- **What you need to do**
An exact transcript of every entry is required, without any of the pictures.

Task input section start

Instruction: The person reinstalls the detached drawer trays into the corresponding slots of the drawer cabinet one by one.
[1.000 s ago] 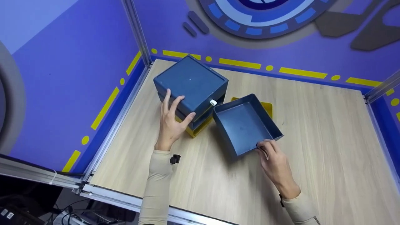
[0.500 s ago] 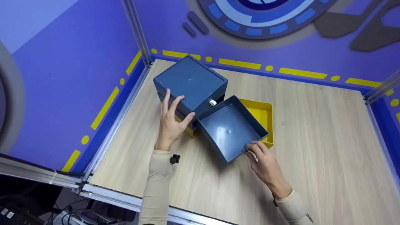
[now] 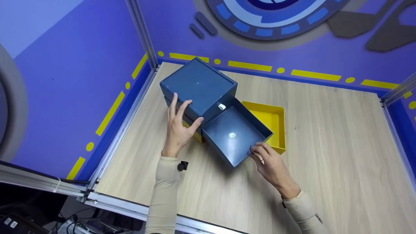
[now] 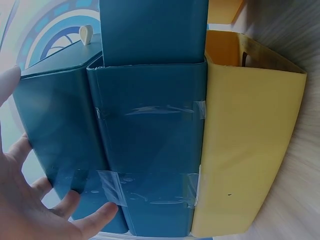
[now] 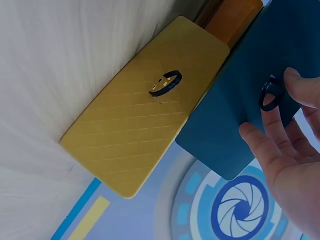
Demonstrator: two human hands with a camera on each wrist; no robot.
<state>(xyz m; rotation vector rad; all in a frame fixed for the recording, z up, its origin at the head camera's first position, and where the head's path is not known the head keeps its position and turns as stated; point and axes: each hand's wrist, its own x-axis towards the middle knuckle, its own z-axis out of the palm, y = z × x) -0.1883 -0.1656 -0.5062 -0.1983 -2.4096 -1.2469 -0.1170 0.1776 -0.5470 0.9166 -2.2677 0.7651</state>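
Note:
A stack of blue drawer casings [image 3: 198, 87] stands at the back left, with a yellow casing [image 4: 250, 140] at its bottom. My left hand [image 3: 180, 126] rests on the top casing with spread fingers along its near-left edge. A blue drawer [image 3: 232, 133] slants out to the right from the middle casing [image 4: 150, 130], its inner end inside the opening. My right hand [image 3: 269, 165] pinches the black ring handle [image 5: 271, 95] on its front, one finger through the ring. A small white pull [image 3: 222, 106] sticks out from the top unit.
A yellow drawer [image 3: 277, 128] with its own black ring handle [image 5: 166, 84] is on the wooden table [image 3: 341, 156], partly beneath the blue drawer. Purple-blue panels [image 3: 260, 52] close off the back and left side. A metal rail [image 3: 113, 205] edges the front.
The blue drawer has moved left with my right hand, its inner end entering the middle casing. More of the yellow drawer shows. My left hand stays put.

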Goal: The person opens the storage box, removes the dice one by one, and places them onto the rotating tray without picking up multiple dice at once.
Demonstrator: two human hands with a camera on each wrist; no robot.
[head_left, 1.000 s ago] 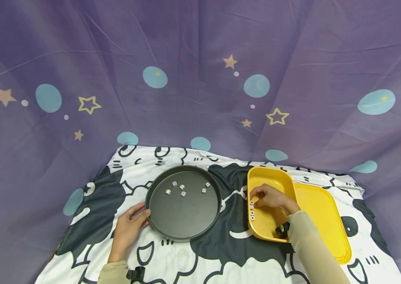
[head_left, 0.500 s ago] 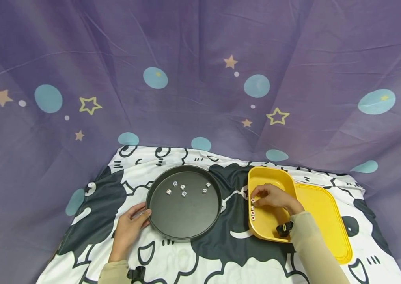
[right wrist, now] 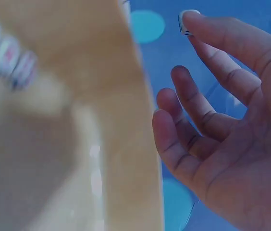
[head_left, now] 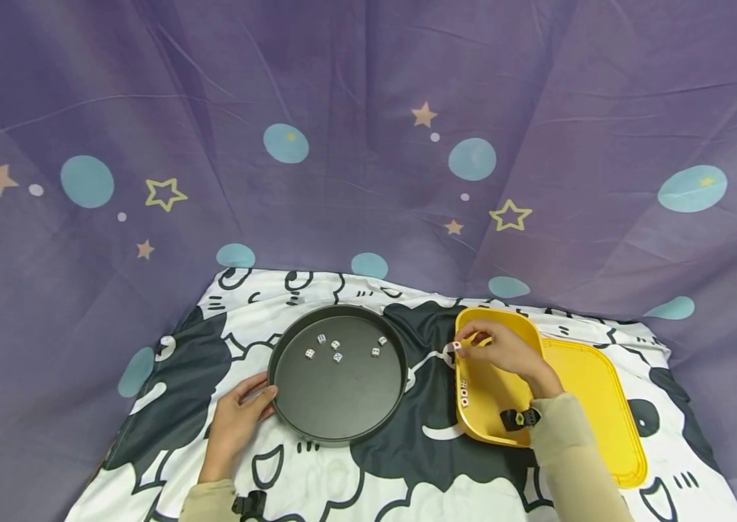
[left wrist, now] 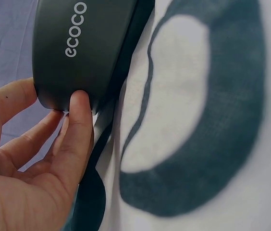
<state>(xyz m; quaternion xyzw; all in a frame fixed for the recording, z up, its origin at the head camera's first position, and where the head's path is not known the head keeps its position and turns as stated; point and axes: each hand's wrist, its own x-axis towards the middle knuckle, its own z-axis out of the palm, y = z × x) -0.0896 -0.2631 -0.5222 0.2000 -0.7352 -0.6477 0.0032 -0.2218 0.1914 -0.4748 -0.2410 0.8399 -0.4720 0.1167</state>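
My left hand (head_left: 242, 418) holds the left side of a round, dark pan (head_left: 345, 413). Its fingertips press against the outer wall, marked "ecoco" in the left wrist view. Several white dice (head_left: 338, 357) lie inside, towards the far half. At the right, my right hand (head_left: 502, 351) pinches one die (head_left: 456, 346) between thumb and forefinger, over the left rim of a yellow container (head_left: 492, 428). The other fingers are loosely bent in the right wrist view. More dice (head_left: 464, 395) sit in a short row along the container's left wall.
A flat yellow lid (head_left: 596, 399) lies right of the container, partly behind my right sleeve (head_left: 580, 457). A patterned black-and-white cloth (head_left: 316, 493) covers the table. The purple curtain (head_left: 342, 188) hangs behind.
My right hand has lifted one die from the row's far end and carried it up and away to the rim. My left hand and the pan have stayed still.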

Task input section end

- **Reply to the task**
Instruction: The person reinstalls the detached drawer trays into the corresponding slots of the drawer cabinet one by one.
[1.000 s ago] 
[0.500 s ago] 
[now] 
[now] 
[now] 
Demonstrator: two human hands with a camera on each wrist; no robot.
<state>(xyz m; rotation vector rad; all in a frame fixed for the recording, z up, its origin at the head camera's first position, and where the head's path is not known the head keeps its position and turns as stated; point and axes: each hand's wrist, its own x-axis towards the middle knuckle, its own z-axis out of the palm, y = z × x) -0.1883 -0.1656 -0.5062 -0.1983 -2.4096 -1.2469 -0.1170 0.1776 -0.5470 0.9166 -2.2677 0.7651</state>
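Note:
A stack of blue drawer casings [image 3: 198, 87] stands at the back left, with a yellow casing [image 4: 250, 140] at its bottom. My left hand [image 3: 180, 126] rests on the top casing with spread fingers along its near-left edge. A blue drawer [image 3: 232, 133] slants out to the right from the middle casing [image 4: 150, 130], its inner end inside the opening. My right hand [image 3: 269, 165] pinches the black ring handle [image 5: 271, 95] on its front, one finger through the ring. A small white pull [image 3: 222, 106] sticks out from the top unit.
A yellow drawer [image 3: 277, 128] with its own black ring handle [image 5: 166, 84] is on the wooden table [image 3: 341, 156], partly beneath the blue drawer. Purple-blue panels [image 3: 260, 52] close off the back and left side. A metal rail [image 3: 113, 205] edges the front.
The blue drawer has moved left with my right hand, its inner end entering the middle casing. More of the yellow drawer shows. My left hand stays put.
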
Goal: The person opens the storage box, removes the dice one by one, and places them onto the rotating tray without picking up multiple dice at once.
Demonstrator: two human hands with a camera on each wrist; no robot.
[head_left, 1.000 s ago] 
[head_left, 0.500 s ago] 
[right wrist, now] 
[head_left, now] 
[left wrist, now] 
<state>(xyz m; quaternion xyzw; all in a frame fixed for the recording, z up, its origin at the head camera's first position, and where the head's path is not known the head keeps its position and turns as stated; point and axes: each hand's wrist, its own x-axis towards the middle knuckle, its own z-axis out of the palm, y = z × x) -0.0896 -0.2631 -0.5222 0.2000 -0.7352 -0.6477 0.0032 -0.2218 0.1914 -0.4748 -0.2410 0.8399 -0.4720 0.1167</state>
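My left hand (head_left: 242, 418) holds the left side of a round, dark pan (head_left: 345, 413). Its fingertips press against the outer wall, marked "ecoco" in the left wrist view. Several white dice (head_left: 338, 357) lie inside, towards the far half. At the right, my right hand (head_left: 502, 351) pinches one die (head_left: 456, 346) between thumb and forefinger, over the left rim of a yellow container (head_left: 492, 428). The other fingers are loosely bent in the right wrist view. More dice (head_left: 464, 395) sit in a short row along the container's left wall.
A flat yellow lid (head_left: 596, 399) lies right of the container, partly behind my right sleeve (head_left: 580, 457). A patterned black-and-white cloth (head_left: 316, 493) covers the table. The purple curtain (head_left: 342, 188) hangs behind.
My right hand has lifted one die from the row's far end and carried it up and away to the rim. My left hand and the pan have stayed still.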

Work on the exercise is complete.